→ **TASK DIRECTIONS**:
Only the lines below from the one containing "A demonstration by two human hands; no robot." to the one containing "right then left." should be repeated, both included and unchanged.

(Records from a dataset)

******************************

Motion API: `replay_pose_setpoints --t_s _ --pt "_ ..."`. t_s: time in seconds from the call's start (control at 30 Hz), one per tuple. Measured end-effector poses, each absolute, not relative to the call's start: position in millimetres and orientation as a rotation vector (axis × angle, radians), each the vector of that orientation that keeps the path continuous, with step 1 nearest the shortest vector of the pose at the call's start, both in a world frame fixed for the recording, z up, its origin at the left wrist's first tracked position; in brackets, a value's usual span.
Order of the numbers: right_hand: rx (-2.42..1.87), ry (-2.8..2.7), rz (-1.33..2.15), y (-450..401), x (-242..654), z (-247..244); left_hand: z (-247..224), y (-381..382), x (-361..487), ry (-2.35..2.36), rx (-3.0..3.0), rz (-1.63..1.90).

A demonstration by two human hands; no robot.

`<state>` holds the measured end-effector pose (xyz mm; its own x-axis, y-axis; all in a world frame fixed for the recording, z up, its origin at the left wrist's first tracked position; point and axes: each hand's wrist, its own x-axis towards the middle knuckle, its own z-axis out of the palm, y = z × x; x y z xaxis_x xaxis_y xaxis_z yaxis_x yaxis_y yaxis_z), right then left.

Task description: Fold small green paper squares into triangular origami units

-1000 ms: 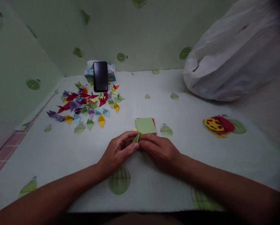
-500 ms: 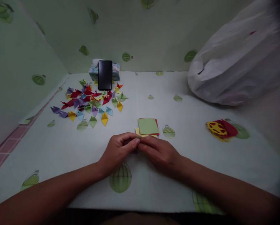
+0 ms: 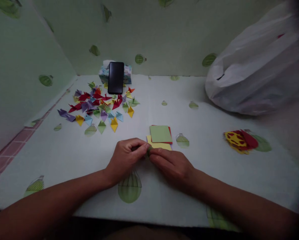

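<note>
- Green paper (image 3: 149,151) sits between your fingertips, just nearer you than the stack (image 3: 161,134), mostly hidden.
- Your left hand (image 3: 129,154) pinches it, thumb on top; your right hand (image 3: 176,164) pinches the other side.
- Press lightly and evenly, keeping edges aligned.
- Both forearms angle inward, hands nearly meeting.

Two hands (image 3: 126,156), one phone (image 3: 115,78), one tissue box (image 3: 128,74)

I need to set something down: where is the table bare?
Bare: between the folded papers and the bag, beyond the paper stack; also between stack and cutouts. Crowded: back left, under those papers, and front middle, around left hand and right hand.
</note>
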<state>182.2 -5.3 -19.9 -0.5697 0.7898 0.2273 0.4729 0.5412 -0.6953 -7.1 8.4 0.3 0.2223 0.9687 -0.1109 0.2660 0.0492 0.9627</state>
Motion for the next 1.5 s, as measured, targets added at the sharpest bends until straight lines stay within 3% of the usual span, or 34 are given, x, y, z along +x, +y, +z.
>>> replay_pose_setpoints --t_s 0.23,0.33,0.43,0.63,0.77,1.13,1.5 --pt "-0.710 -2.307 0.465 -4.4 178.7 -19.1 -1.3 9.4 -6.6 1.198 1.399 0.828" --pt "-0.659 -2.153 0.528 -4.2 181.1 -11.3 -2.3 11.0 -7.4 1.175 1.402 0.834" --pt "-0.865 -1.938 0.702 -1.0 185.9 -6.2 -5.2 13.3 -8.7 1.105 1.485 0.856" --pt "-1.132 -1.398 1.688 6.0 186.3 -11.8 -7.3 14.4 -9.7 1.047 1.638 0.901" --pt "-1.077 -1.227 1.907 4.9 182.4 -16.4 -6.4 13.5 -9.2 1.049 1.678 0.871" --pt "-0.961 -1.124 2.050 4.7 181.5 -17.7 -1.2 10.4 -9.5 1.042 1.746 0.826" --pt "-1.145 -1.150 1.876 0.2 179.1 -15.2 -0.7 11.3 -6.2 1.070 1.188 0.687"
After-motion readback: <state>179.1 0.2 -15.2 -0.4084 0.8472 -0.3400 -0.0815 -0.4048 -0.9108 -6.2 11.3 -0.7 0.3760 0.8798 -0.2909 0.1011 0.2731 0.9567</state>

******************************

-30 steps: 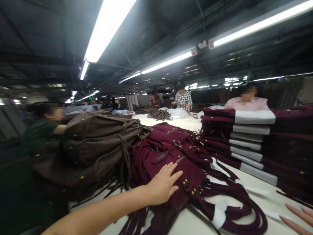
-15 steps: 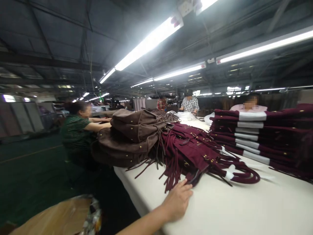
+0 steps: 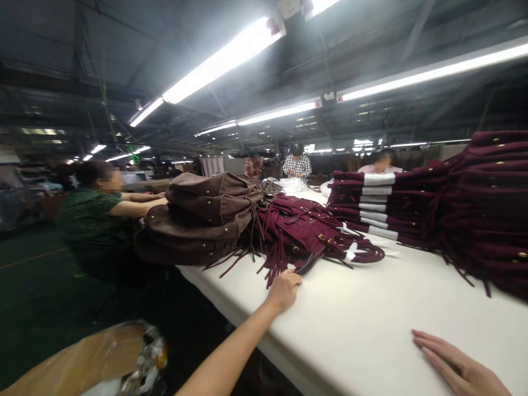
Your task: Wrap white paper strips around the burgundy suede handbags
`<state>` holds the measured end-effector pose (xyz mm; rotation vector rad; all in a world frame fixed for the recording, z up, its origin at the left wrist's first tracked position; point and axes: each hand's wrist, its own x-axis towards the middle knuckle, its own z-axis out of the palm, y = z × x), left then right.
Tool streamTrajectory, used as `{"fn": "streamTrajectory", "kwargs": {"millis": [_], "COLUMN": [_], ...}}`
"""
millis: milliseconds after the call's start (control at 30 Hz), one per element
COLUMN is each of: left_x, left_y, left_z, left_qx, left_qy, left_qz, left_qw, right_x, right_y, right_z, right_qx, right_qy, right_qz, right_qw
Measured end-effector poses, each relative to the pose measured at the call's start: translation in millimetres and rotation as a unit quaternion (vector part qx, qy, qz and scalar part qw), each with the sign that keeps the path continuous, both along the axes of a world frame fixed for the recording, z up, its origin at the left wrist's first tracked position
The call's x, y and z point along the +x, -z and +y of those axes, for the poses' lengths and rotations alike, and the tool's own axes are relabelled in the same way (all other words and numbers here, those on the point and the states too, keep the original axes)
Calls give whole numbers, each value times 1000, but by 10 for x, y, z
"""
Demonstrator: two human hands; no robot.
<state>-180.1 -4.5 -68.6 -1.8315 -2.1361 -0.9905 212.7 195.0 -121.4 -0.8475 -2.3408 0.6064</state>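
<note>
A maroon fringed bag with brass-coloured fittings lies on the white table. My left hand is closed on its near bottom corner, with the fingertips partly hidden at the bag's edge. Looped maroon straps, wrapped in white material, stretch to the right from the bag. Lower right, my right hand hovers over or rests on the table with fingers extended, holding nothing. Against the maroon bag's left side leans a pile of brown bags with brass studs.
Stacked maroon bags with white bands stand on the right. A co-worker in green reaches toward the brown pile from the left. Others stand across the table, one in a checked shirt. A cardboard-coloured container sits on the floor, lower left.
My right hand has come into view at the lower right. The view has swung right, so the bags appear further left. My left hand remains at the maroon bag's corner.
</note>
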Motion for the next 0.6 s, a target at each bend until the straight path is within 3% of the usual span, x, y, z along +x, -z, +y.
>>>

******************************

→ **SOLUTION**:
A demonstration by two human hands; no robot.

`<state>` holds the measured end-effector pose (xyz mm; its own x-axis, y-axis; all in a world frame fixed for the recording, z up, its origin at the left wrist's first tracked position; point and axes: each hand's wrist, its own x-axis towards the middle knuckle, its own z-axis out of the palm, y = z × x; x y z xaxis_x xaxis_y xaxis_z yaxis_x yaxis_y yaxis_z), right then left.

What the exercise asked for is now done.